Gördüğünüz gibi , ragdoll kedisinde yaygın olarak görülen bazı hastalıklar vardır. Bazıları türün tipik özelliğidir, diğerleri ise gen havuzlarından bağımsız olarak tüm evcil kedigillerde oldukça yaygındır. Ancak, bu hayvanın üremesiyle (özellikle kardiyomiyopati) ilgili bazı sorunları olduğunu kabul etmemiz gerekir.

Safkan evcil kedilerde herhangi bir genetik hastalıktan kaçınmanın en iyi yolu, üremeden önce kedilerin DNA’sını test ettirmektir. Bu koşulların birçoğu semptomlar ortaya çıkmadan önce tespit edilebilir ve kedigilleri zararlı mutasyonlara sahip yetiştirmemek sahiplerinin görevidir. Yavruların hem sağlıklı hem de güzel olmasını sağlamanın tek yolu budur.

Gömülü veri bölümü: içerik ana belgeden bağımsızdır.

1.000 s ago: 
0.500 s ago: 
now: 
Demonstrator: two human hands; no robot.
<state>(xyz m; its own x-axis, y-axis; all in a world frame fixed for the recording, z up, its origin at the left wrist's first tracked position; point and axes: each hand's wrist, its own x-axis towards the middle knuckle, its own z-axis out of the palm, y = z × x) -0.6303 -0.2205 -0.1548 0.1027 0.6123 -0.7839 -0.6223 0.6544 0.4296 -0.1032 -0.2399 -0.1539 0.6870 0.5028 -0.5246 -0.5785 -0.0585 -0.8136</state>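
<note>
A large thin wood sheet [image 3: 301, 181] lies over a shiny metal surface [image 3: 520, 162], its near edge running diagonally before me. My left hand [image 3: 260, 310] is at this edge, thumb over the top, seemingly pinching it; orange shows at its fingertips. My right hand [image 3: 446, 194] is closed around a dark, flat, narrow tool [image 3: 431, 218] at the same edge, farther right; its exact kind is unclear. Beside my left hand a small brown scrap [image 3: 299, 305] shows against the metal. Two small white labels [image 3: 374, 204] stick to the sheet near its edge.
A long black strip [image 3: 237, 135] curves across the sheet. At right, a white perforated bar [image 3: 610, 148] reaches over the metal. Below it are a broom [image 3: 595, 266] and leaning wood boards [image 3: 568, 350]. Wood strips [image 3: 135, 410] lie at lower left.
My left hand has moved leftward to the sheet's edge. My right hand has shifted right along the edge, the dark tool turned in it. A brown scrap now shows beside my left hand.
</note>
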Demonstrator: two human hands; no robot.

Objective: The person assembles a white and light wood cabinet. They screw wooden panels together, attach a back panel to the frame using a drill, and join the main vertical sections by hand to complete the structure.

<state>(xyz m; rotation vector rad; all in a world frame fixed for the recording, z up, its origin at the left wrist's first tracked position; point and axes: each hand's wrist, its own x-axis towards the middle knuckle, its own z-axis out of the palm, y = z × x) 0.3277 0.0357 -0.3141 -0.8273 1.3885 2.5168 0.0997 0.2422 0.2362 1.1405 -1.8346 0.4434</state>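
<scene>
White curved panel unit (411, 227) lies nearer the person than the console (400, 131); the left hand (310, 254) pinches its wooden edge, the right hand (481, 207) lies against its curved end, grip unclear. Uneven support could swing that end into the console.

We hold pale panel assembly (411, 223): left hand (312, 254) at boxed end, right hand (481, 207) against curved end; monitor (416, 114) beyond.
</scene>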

Tüm alıntı yapılan kaynaklar, kalitelerini, güvenilirliklerini, güncelliklerini ve geçerliliklerini sağlamak için ekibimiz tarafından derinlemesine incelendi. Bu makalenin bibliyografisi güvenilir ve akademik veya bilimsel doğruluğa sahip olarak kabul edildi.



Bu metin yalnızca bilgilendirme amaçlı sunulmuştur ve bir profesyonelle görüşmeyi yerine geçmez. Şüpheleriniz varsa, uzmanınıza danışın.